Sure, it's syntax is based on ideas from the 1960s[0] and it has a weird core library of functions[1]. Certainly writing code that is a blend of logic and managing other programs takes some getting used to. However, it is very well documented[2] and I've had great success with it over the past 20 years.
If one takes the time to get to know it, it is actually easy and fun to write scripts that are robust and easy to maintain.
I'd venture to say that bash is the putty in the little gaps of the internet. It is the fitting that glues programs to the various systems on which they run.

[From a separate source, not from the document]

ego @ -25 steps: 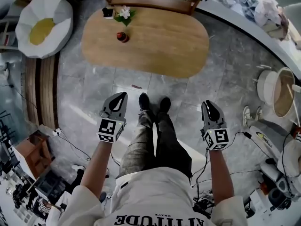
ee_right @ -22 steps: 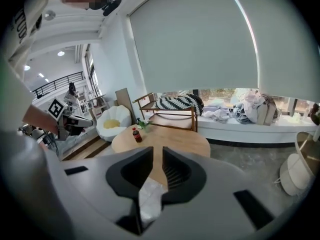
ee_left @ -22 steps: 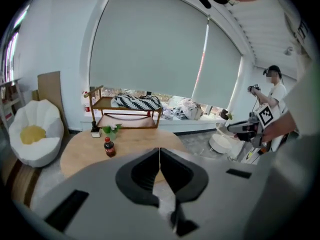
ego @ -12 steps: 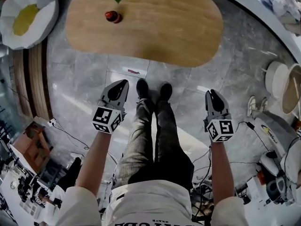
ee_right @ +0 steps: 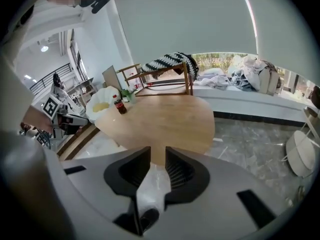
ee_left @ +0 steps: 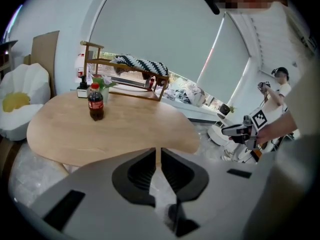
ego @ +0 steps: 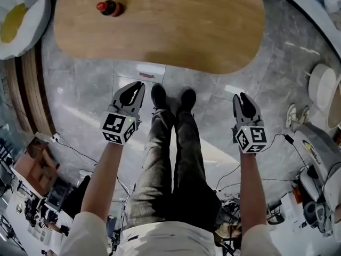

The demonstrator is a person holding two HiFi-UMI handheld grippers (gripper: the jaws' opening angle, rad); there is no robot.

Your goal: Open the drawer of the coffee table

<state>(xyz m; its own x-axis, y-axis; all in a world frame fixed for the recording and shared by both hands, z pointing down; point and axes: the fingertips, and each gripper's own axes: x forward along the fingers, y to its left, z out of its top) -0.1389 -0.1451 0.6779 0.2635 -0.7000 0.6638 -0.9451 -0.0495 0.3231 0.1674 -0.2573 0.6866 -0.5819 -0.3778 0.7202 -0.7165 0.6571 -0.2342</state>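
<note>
The coffee table (ego: 160,25) has an oval wooden top and fills the top of the head view; no drawer shows in any view. My left gripper (ego: 138,85) hangs over the grey floor short of the table's near edge, left of the person's shoes, its jaws shut on nothing. My right gripper (ego: 242,96) hangs right of the shoes at the same distance from the table; its jaws are opening, a narrow gap between them with nothing in it. Both gripper views look across the table top (ee_left: 115,129) (ee_right: 160,121) from just below its height.
A cola bottle (ego: 109,7) (ee_left: 95,102) stands at the table's far left. A white and yellow cushion seat (ego: 16,15) lies left of the table, a wooden chair (ee_left: 125,71) behind it. A round white basket (ego: 322,87) and cables (ego: 277,143) lie at the right.
The view has dropped and moved in: the table is larger and higher in the frame. Both grippers have sunk with it, still on either side of the legs.
</note>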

Assignment to hard-coded global variable is not a return mechanism, and generally a nonstarter. It's not a viable approach for generally returning strings out shell functions everywhere in a codebase as a matter of habit.
Use of eval: still slow, because the shell eval re-processes input from the character level and up. eval should be generally avoided as much as possible in shell programming. Careless use of eval can introduce security holes (piece of untrusted datum gets evaled as an expression). You really need to have your black belt in "shell escaping karate".

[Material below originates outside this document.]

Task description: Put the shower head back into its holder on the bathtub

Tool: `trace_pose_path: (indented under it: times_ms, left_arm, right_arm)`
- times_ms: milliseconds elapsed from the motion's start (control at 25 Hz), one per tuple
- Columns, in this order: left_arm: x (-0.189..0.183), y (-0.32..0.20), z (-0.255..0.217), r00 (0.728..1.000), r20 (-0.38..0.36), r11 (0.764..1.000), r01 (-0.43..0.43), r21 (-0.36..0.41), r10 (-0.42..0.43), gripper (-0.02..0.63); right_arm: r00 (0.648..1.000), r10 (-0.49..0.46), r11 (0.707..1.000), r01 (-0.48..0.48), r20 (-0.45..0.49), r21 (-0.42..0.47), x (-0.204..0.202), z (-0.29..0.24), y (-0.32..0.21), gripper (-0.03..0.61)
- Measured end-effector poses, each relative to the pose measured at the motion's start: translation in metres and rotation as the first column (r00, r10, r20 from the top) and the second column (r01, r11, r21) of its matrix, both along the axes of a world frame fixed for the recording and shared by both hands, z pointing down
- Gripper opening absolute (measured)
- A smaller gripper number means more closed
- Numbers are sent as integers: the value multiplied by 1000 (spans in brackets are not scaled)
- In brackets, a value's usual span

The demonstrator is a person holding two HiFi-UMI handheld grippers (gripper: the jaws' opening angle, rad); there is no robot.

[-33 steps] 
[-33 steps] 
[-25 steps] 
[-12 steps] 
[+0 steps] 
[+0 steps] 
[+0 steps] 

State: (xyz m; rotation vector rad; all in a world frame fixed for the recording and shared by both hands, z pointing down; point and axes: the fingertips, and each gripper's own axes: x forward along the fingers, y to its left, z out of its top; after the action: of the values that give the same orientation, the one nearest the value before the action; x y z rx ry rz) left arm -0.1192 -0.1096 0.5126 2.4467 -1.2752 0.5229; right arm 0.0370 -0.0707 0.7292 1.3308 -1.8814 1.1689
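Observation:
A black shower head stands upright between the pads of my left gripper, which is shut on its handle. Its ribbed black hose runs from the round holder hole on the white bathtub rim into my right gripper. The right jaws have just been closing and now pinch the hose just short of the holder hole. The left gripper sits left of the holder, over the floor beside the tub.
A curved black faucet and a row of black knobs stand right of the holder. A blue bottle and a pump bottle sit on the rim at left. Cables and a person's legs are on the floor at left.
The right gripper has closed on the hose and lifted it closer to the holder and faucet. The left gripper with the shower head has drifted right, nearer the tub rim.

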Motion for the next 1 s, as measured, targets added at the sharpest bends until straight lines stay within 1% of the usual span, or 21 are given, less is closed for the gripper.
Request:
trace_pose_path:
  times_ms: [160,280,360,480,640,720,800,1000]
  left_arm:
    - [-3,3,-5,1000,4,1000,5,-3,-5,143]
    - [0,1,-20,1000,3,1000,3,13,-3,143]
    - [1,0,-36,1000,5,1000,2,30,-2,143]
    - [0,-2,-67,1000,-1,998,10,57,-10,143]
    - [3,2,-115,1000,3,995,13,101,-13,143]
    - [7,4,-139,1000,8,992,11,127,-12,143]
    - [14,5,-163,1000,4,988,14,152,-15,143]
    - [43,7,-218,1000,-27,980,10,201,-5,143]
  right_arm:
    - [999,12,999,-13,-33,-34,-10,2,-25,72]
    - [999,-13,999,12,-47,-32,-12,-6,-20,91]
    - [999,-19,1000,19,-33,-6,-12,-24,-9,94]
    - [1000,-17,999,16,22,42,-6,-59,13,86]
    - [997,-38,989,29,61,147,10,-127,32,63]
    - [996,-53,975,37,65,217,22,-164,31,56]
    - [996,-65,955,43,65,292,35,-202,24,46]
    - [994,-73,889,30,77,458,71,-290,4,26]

Producing output and capturing with command substitution is the primary idiom for getting text out of a shell function. It has no visible side effect. The rebinding of standard output is scoped to the process substitution (and is confined to the child process, in fact), and the creation of the temporary process and pipe, expensive as they might be, are invisible to the program semantics.
> The way one typically accomplishes this in bash
In summary, what you propose here is not only vanishingly atypical, but also bad coding practice.

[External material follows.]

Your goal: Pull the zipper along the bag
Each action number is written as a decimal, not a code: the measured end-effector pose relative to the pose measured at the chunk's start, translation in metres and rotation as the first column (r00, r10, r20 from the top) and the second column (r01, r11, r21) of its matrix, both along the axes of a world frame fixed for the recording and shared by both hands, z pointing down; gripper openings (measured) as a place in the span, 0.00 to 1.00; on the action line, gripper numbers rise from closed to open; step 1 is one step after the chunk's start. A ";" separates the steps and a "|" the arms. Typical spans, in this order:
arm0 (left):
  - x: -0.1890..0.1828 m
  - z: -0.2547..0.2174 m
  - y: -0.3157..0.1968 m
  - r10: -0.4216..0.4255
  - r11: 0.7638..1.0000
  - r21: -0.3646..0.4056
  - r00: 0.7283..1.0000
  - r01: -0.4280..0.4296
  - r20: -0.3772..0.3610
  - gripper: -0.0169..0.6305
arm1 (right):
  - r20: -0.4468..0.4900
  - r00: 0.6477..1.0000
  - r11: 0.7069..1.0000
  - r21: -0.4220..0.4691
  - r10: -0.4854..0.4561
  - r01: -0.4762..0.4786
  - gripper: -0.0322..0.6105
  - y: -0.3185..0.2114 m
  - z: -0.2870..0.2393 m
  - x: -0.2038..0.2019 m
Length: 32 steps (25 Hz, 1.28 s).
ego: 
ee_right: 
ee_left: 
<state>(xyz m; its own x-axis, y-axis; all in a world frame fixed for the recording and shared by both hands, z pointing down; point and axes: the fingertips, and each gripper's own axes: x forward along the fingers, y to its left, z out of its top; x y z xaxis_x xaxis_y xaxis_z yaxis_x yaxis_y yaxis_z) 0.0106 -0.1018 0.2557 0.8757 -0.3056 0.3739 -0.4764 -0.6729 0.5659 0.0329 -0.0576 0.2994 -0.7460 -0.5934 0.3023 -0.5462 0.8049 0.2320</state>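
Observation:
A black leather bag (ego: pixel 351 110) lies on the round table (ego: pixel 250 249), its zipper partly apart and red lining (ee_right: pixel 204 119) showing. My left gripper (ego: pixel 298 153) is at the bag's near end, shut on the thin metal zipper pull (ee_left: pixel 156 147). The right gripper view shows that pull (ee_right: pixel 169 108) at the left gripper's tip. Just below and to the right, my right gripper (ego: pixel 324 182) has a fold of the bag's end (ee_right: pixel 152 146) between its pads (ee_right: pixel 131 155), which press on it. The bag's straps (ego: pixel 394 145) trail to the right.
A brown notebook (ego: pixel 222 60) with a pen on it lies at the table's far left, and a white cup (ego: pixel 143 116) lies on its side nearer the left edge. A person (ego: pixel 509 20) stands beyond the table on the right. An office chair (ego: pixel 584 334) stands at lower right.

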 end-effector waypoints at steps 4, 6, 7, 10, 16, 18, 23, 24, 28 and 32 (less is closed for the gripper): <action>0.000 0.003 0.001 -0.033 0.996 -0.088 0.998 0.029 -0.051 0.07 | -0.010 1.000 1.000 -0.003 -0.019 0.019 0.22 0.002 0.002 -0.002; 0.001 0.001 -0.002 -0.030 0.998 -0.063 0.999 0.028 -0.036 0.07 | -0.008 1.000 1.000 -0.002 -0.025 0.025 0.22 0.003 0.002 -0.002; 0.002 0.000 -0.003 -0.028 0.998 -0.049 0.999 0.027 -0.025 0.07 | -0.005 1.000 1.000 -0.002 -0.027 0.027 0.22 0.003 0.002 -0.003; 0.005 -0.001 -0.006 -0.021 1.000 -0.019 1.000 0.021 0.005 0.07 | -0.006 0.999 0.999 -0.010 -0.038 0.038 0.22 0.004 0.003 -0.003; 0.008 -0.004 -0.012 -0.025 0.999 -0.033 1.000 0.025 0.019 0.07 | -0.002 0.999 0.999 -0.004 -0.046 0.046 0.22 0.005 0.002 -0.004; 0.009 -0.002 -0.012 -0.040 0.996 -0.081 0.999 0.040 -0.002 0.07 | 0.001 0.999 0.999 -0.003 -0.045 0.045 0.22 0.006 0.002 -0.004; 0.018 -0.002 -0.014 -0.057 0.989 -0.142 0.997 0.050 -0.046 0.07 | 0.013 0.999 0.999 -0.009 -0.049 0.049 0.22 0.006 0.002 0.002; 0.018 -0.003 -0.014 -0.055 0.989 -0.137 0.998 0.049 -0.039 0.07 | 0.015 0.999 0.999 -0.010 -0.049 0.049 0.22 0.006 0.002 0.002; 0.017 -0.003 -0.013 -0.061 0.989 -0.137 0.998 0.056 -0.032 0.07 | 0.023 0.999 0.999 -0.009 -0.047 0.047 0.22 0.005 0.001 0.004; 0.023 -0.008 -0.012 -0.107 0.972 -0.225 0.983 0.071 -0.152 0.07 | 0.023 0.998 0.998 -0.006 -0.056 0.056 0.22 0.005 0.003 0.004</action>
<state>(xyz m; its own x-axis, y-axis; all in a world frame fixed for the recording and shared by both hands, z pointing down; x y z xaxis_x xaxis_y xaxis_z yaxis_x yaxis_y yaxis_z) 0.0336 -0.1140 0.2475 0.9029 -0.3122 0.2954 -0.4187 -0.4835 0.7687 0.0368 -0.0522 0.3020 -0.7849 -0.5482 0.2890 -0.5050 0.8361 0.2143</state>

> In summary, what you propose here is not only vanishingly atypical, but also bad coding practice.
What I'm describing has been SOP in bash for twenty years. You can program in a more modern style and replace some uses of eval with ${!indirect_references}, declare, and associative arrays but eval is still in wide use today. Search through /etc for eval with grep and you'll return plenty of results in the wild.
For example the eval in my previous post could be rewritten as the following
declare -g "$1"="result"
but this form, although safer, is the less common usage.
Assigning to global variables or passing in a variable name to get the return value is just how bash works. See $MAPFILE $OPTIND $OPTARG for examples of the former and read as an example of the latter.
That [declare -g] is bad too, because it means you can't use it to set a local variable (see my sibling comment about dynamic scoping), which is surprising and confusing to the caller.
While I agree with the parent that the whole thing is disgusting, I also recognize that it's a valid optimization technique, and it's sometimes necessary. So, if you do go down that route, I'd encourage you to do it as
Without disagreeing with the essence of what you said:
> Assignment to hard-coded global variable ...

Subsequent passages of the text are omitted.